# Task statement:
An exact transcription of every record is needed, leaving out the pictures.

# Given data:
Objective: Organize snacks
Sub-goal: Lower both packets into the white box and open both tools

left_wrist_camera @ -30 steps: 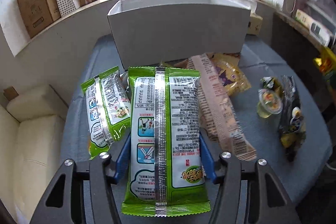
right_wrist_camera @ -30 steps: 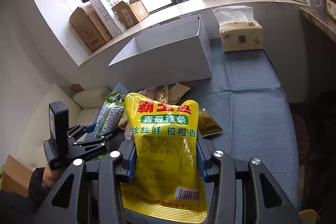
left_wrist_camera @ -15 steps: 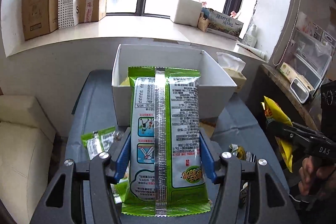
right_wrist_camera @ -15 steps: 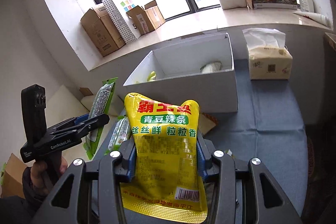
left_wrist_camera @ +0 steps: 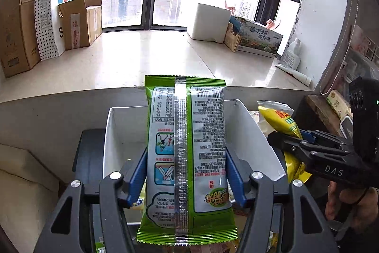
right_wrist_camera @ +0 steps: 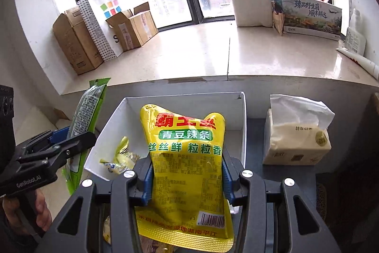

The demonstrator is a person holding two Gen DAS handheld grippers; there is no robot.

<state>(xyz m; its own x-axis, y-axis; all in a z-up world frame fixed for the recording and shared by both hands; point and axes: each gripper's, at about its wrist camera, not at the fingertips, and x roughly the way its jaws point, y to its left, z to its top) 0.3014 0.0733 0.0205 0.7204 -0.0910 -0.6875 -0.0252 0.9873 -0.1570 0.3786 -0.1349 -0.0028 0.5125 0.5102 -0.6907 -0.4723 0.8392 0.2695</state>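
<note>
Left claw: our left claw [left_wrist_camera: 186, 178] is clamped on the green packet [left_wrist_camera: 186, 153], blue pads pressing both its long edges, packet upright.
Right claw: our right claw [right_wrist_camera: 187, 178] grips the yellow pouch [right_wrist_camera: 187, 158] at its waist, label facing us.
Box: both snacks hang over the open white box [right_wrist_camera: 244, 125]; the green packet toward its left wall, the yellow pouch nearer its middle.
Inside the box: a small yellow snack [right_wrist_camera: 120, 158] lies by the left wall.
Beside the box: a tissue pack [right_wrist_camera: 296, 134] stands just right of it.
Doing it well: we judge we should lower each snack below the box rim before letting go, one at a time, laying them flat beside the snack inside.
</note>
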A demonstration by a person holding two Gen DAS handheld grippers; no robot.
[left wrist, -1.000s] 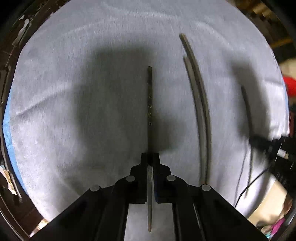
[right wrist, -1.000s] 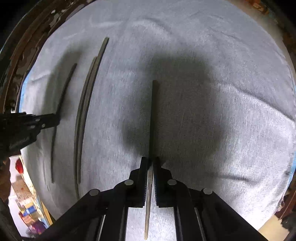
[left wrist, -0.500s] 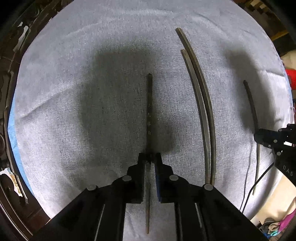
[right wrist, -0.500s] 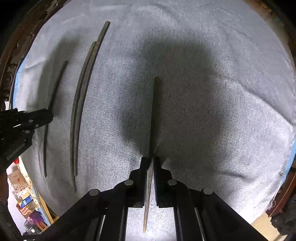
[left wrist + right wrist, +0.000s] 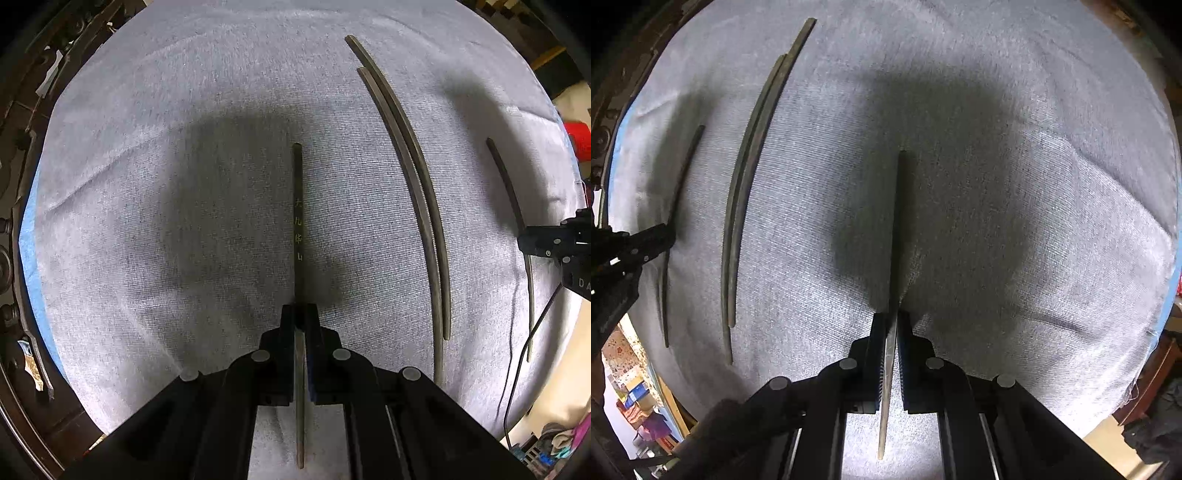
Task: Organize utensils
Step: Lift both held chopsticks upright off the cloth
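Left gripper (image 5: 300, 314) pinches an inscribed chopstick (image 5: 297, 221) at frame centre. Right gripper (image 5: 891, 321) pinches another chopstick (image 5: 897, 229), likewise centred. Chopstick pair (image 5: 413, 177) lies on grey cloth (image 5: 147, 184), right of centre in the left view.

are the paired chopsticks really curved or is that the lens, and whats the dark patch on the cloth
Left wrist view: the pair of dark chopsticks bows near the frame edge, while the centred dark chopstick with gold lettering looks straight, so likely fisheye distortion. Right wrist view: same bowing at left; the dark patch on the grey woven cloth is shadow, probably the gripper's.
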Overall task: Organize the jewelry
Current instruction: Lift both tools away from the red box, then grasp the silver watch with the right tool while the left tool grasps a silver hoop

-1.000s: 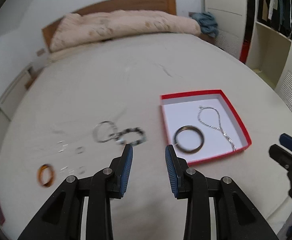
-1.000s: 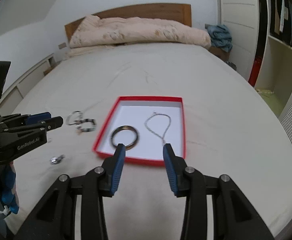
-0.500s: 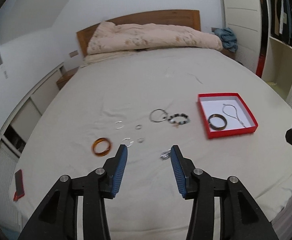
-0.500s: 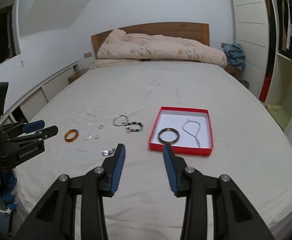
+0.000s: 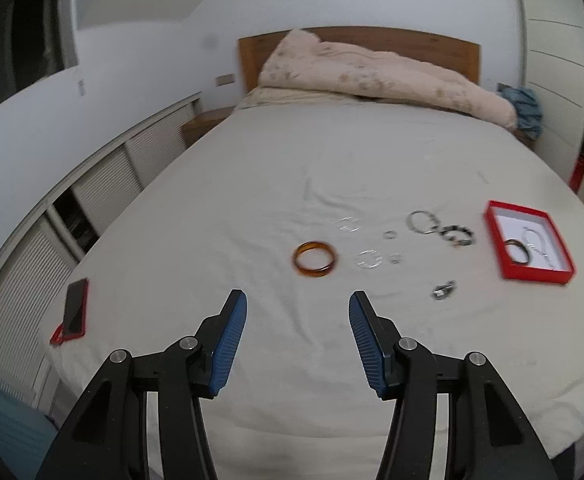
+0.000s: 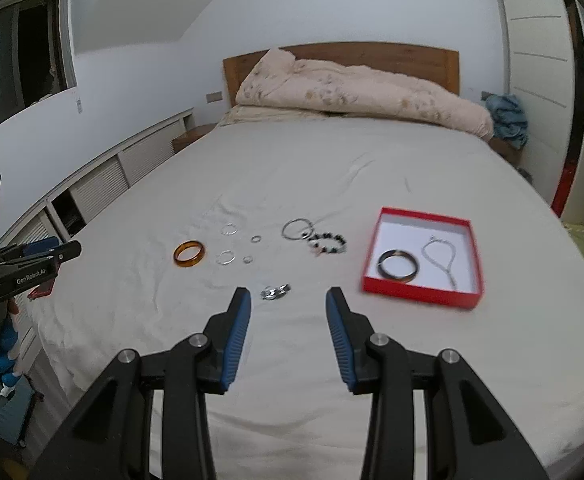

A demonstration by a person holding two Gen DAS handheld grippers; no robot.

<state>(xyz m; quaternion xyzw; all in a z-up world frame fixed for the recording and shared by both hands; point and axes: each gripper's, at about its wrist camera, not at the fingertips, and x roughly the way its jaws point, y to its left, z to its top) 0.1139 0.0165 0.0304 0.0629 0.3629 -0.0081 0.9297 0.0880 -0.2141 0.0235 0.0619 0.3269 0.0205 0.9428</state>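
Observation:
A red box [image 6: 423, 294] with a white floor lies on the bed and holds a dark bangle [image 6: 398, 266] and a silver chain [image 6: 444, 258]. Left of it lie a beaded bracelet [image 6: 329, 242], a silver hoop [image 6: 296, 228], several small rings, a silver clump [image 6: 276, 291] and an amber bangle [image 6: 188, 253]. The amber bangle [image 5: 315, 265] lies ahead of my left gripper [image 5: 297, 306], which is open and empty. The box also shows in the left wrist view [image 5: 510, 270]. My right gripper [image 6: 288, 300] is open and empty, held back over the bed's near part.
A phone in a red case [image 5: 73, 311] lies at the bed's left edge. A folded duvet [image 6: 352, 94] lies at the headboard. Low cabinets [image 6: 104, 184] run along the left wall, and a wardrobe [image 6: 532, 92] stands at the right.
Both grippers have pulled back and up from the box, so the whole bed shows. The left gripper has swung left toward the amber bangle. Both stay open.

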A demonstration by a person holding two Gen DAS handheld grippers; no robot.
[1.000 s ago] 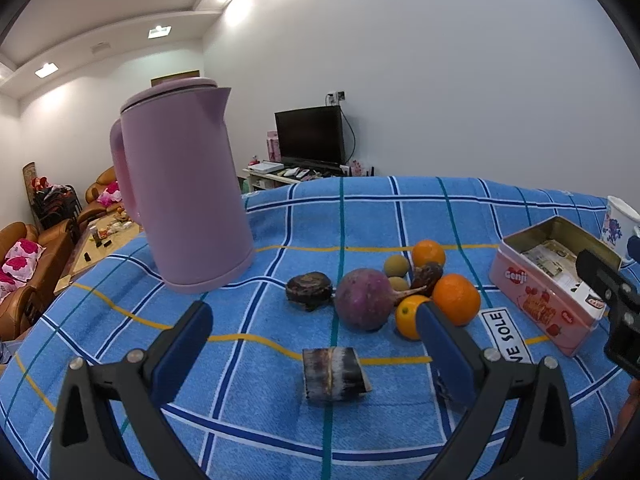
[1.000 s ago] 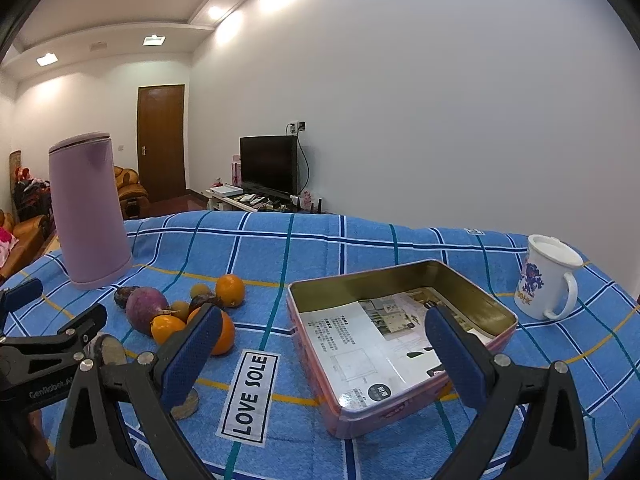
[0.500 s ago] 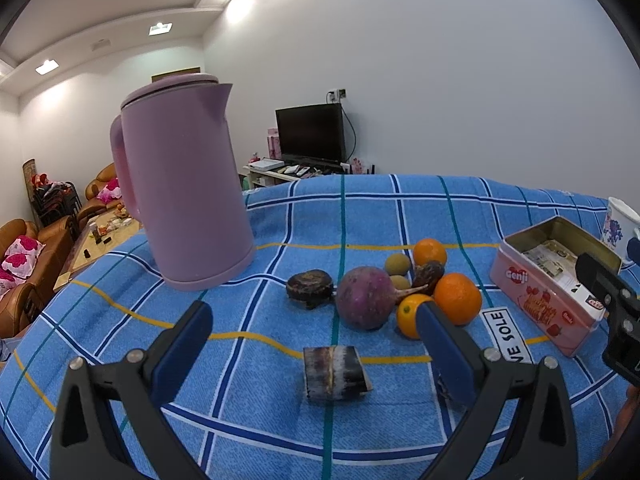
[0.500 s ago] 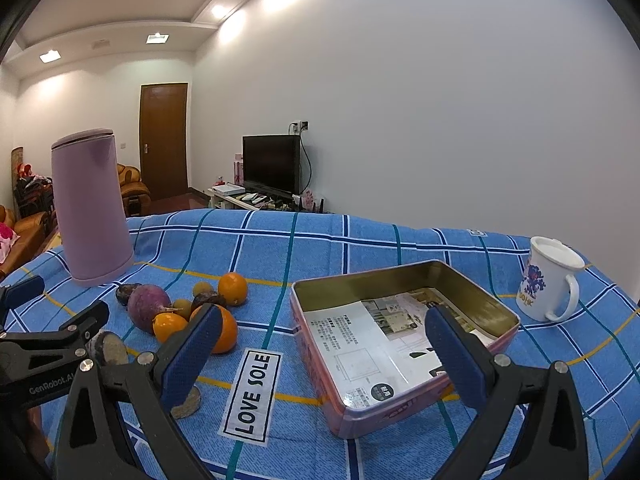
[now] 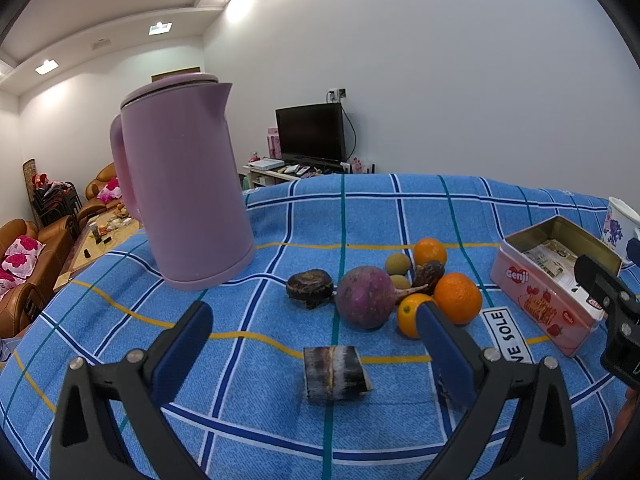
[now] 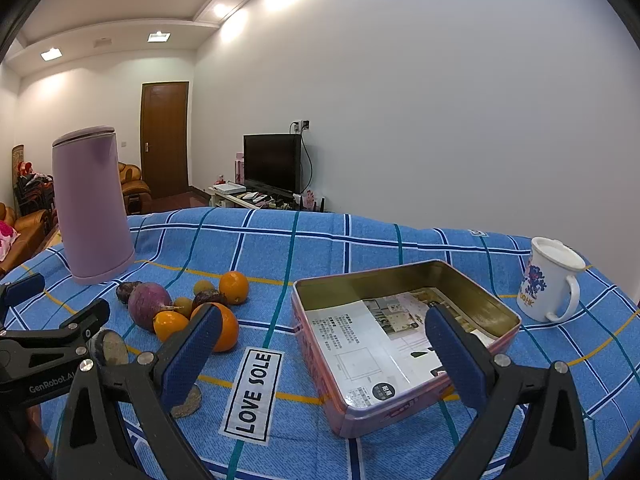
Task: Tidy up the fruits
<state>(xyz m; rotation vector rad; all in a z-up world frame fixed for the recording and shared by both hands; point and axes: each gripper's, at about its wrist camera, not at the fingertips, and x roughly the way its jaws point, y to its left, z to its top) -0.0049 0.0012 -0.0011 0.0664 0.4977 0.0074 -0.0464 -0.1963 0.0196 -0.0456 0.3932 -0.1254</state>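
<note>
A cluster of fruit lies on the blue checked cloth: a purple round fruit (image 5: 365, 297), oranges (image 5: 458, 298), small yellowish fruits (image 5: 398, 263) and a dark wrinkled fruit (image 5: 310, 285). A dark cut chunk (image 5: 335, 372) lies nearest me. My left gripper (image 5: 316, 354) is open and empty, hovering just before that chunk. My right gripper (image 6: 324, 356) is open and empty over the near edge of an open pink tin (image 6: 320, 376) lined with paper. The fruit cluster (image 6: 180, 312) sits left of the tin.
A tall pink kettle (image 5: 180, 204) stands at the back left. A white mug (image 6: 550, 284) stands right of the tin. A "LOVE SOLE" label (image 6: 254, 392) is sewn on the cloth. The table's far edge drops to a living room.
Both grippers have barely shifted; the views moved slightly. Nothing was taken hold of or let go.
</note>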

# Task output:
Objective: Organize snacks
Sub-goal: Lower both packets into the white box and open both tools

left_wrist_camera @ -30 steps: 
right_wrist_camera @ -30 steps: 
left_wrist_camera @ -15 steps: 
right_wrist_camera @ -15 steps: 
left_wrist_camera @ +0 steps: 
right_wrist_camera @ +0 steps: 

The demonstrator is a person holding two Gen DAS handheld grippers; there is no robot.

<state>(xyz m; its own x-axis, y-axis; all in a z-up world frame fixed for the recording and shared by both hands; point and axes: each gripper's, at about its wrist camera, not at the fingertips, and x roughly the way its jaws point, y to its left, z to its top) 0.3014 0.0733 0.0205 0.7204 -0.0910 -0.6875 -0.0252 0.9873 -0.1570 0.3786 -0.1349 -0.0028 0.5125 0.5102 -0.6907 -0.4723 0.8392 0.2695</state>
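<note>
Left claw: our left claw [left_wrist_camera: 186, 178] is clamped on the green packet [left_wrist_camera: 186, 153], blue pads pressing both its long edges, packet upright.
Right claw: our right claw [right_wrist_camera: 187, 178] grips the yellow pouch [right_wrist_camera: 187, 158] at its waist, label facing us.
Box: both snacks hang over the open white box [right_wrist_camera: 244, 125]; the green packet toward its left wall, the yellow pouch nearer its middle.
Inside the box: a small yellow snack [right_wrist_camera: 120, 158] lies by the left wall.
Beside the box: a tissue pack [right_wrist_camera: 296, 134] stands just right of it.
Doing it well: we judge we should lower each snack below the box rim before letting go, one at a time, laying them flat beside the snack inside.
</note>
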A demonstration by a person holding two Gen DAS handheld grippers; no robot.
[left wrist, -1.000s] 
[right wrist, -1.000s] 
[left wrist, -0.500s] 
[right wrist, -0.500s] 
[left wrist + right wrist, +0.000s] 
Task: Organize utensils
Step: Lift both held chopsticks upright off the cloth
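Left gripper (image 5: 300, 314) pinches an inscribed chopstick (image 5: 297, 221) at frame centre. Right gripper (image 5: 891, 321) pinches another chopstick (image 5: 897, 229), likewise centred. Chopstick pair (image 5: 413, 177) lies on grey cloth (image 5: 147, 184), right of centre in the left view.

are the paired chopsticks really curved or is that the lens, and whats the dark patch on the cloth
Left wrist view: the pair of dark chopsticks bows near the frame edge, while the centred dark chopstick with gold lettering looks straight, so likely fisheye distortion. Right wrist view: same bowing at left; the dark patch on the grey woven cloth is shadow, probably the gripper's.
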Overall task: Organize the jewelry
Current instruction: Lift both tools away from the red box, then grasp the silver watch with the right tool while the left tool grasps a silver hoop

-1.000s: 
-1.000s: 
-0.500s: 
-0.500s: 
+0.000s: 
+0.000s: 

A demonstration by a person holding two Gen DAS handheld grippers; no robot.

<state>(xyz m; quaternion xyzw; all in a z-up world frame fixed for the recording and shared by both hands; point and axes: each gripper's, at about its wrist camera, not at the fingertips, and x roughly the way its jaws point, y to its left, z to its top) 0.1139 0.0165 0.0304 0.0629 0.3629 -0.0081 0.9297 0.0880 -0.2141 0.0235 0.0619 0.3269 0.0205 0.9428</state>
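Observation:
A red box [image 6: 423, 294] with a white floor lies on the bed and holds a dark bangle [image 6: 398, 266] and a silver chain [image 6: 444, 258]. Left of it lie a beaded bracelet [image 6: 329, 242], a silver hoop [image 6: 296, 228], several small rings, a silver clump [image 6: 276, 291] and an amber bangle [image 6: 188, 253]. The amber bangle [image 5: 315, 265] lies ahead of my left gripper [image 5: 297, 306], which is open and empty. The box also shows in the left wrist view [image 5: 510, 270]. My right gripper [image 6: 288, 300] is open and empty, held back over the bed's near part.
A phone in a red case [image 5: 73, 311] lies at the bed's left edge. A folded duvet [image 6: 352, 94] lies at the headboard. Low cabinets [image 6: 104, 184] run along the left wall, and a wardrobe [image 6: 532, 92] stands at the right.
Both grippers have pulled back and up from the box, so the whole bed shows. The left gripper has swung left toward the amber bangle. Both stay open.
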
A demonstration by a person holding two Gen DAS handheld grippers; no robot.
[1.000 s ago] 
[1.000 s ago] 
[0.500 s ago] 
[0.500 s ago] 
[now] 
[now] 
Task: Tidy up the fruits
<state>(xyz m; rotation vector rad; all in a z-up world frame fixed for the recording and shared by both hands; point and axes: each gripper's, at about its wrist camera, not at the fingertips, and x roughly the way its jaws point, y to its left, z to its top) -0.0049 0.0012 -0.0011 0.0664 0.4977 0.0074 -0.0464 -0.1963 0.0196 -0.0456 0.3932 -0.1254</state>
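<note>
A cluster of fruit lies on the blue checked cloth: a purple round fruit (image 5: 365, 297), oranges (image 5: 458, 298), small yellowish fruits (image 5: 398, 263) and a dark wrinkled fruit (image 5: 310, 285). A dark cut chunk (image 5: 335, 372) lies nearest me. My left gripper (image 5: 316, 354) is open and empty, hovering just before that chunk. My right gripper (image 6: 324, 356) is open and empty over the near edge of an open pink tin (image 6: 320, 376) lined with paper. The fruit cluster (image 6: 180, 312) sits left of the tin.
A tall pink kettle (image 5: 180, 204) stands at the back left. A white mug (image 6: 550, 284) stands right of the tin. A "LOVE SOLE" label (image 6: 254, 392) is sewn on the cloth. The table's far edge drops to a living room.
Both grippers have barely shifted; the views moved slightly. Nothing was taken hold of or let go.
</note>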

No more is needed to finish this exercise.